| YOUR GOAL |
Tally the lines below that contain the word "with". Only the number should be returned.

| GIVEN DATA |

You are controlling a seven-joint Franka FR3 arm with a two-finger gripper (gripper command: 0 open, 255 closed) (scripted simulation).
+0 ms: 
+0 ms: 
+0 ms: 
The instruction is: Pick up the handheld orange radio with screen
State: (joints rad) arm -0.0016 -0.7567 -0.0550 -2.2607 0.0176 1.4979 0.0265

| FINISHED TASK |
2